Optionally convert legacy compilers to the new style compiler running the PuppetDB service.

Upgrade an extra-large installation

For help upgrading an extra-large installation, reach out to your technical account manager.

Upgrade a standalone PE-PostgreSQL installation

To upgrade a large installation with standalone PE-PostgreSQL, run the PE installer first on your PE-PostgreSQL node, then on your primary server, and then upgrade any additional components.

Before you begin

Back up your PE installation.

Ensure you have a valid admin RBAC token in order to upgrade compilers. If you're upgrading from 2018.1, the RBAC token must be generated by a user with Job orchestrator and Node group view permissions.

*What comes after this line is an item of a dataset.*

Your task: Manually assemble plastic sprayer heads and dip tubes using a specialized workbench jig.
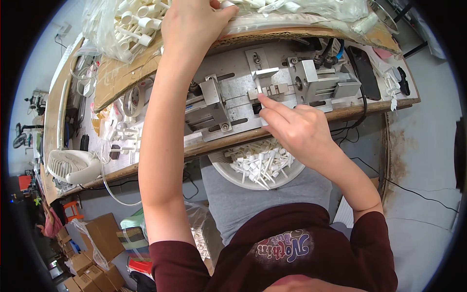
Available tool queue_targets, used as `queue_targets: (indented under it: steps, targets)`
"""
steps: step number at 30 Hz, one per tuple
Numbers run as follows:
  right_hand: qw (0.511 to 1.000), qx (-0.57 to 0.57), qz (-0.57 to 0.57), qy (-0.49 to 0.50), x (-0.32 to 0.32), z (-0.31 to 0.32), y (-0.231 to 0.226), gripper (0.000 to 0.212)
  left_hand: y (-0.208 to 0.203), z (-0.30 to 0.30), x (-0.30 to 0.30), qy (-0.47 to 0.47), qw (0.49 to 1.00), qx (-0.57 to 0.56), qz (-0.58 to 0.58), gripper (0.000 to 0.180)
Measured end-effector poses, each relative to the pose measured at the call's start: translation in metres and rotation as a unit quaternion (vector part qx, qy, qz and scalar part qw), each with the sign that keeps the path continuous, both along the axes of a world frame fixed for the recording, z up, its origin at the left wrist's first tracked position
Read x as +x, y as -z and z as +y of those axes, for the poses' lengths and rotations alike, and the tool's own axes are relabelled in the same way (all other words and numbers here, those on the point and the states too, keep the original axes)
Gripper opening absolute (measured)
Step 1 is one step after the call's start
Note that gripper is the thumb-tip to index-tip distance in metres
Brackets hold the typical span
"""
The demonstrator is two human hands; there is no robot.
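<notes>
At the top edge, my left hand (192, 24) reaches over the heap of white plastic parts (141, 22). Its thumb points right beside some of them; the other fingers are mostly out of frame, so whether they hold a part is hidden. In the middle of the bench, my right hand (300, 127) has its index finger stretched out, the tip touching a white T-shaped plastic part (265, 74) in a small metal holder (277, 90). Its lower fingers are bent and partly hidden, with no held thing visible. Metal clamp blocks (212, 97) flank the holder.
A bowl (221, 173) full of white parts sits on my lap below the bench edge. Cardboard (126, 78) lies under the heap. To the right are a dark phone (365, 73) and cables; to the left, a white fan (73, 165) and more parts.
</notes>
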State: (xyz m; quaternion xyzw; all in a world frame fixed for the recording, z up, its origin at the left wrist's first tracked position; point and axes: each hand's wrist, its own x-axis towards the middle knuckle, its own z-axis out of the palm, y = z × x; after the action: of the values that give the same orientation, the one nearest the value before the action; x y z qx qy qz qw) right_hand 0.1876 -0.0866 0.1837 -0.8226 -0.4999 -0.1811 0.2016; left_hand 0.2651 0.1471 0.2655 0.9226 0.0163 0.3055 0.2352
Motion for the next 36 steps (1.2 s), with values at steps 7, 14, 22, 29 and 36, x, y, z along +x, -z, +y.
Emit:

Remove from the console (in the PE Master node group), Hiera, or pe.conf any agent_version parameters that you've set in the pe_repo class that matches your infrastructure nodes. Doing so ensures that upgrade isn't blocked by attempting to download a non-default agent version for your infrastructure OS and architecture.

  1. If you're upgrading from a version earlier than 2019.7, the upgrade process includes a significant PuppetDB migration. You can expedite this process by deleting report from PuppetDB before upgrading. For instructions, refer to PuppetDB migrations in PE 2019.1, 2019.3, and 2019.7.
  2. Download the tarball appropriate to your operating system and architecture.
  3. Unpack the installation tarball: tar -xf <tarball>
    You need about 1 GB of space to untar the installer.
  4. Upgrade your PostgreSQL node.
    1. Ensure that the pe.conf file on your PostgreSQL node is up to date by running puppet infrastructure recover_configuration on your primary server, and then copying /etc/puppetlabs/enterprise/conf.d to the PostgreSQL node.
    2. Copy the installation tarball to the PostgreSQL node, and from the installer directory, run the installer: sudo ./puppet-enterprise-installer
  5. From the installer directory on your primary server, run the installer and follow the CLI instructions to complete your server upgrade: 
    sudo ./puppet-enterprise-installer
    • If you want to specify a different pe.conf file other than the existing file, use the -c flag: sudo ./puppet-enterprise-installer -c <FULL PATH TO pe.conf>

      With this flag, your previous pe.conf is backed up to /etc/puppetlabs/enterprise/conf.d/<TIMESTAMP>.conf and a new pe.conf is created at /etc/puppetlabs/enterprise/conf.d/pe.conf.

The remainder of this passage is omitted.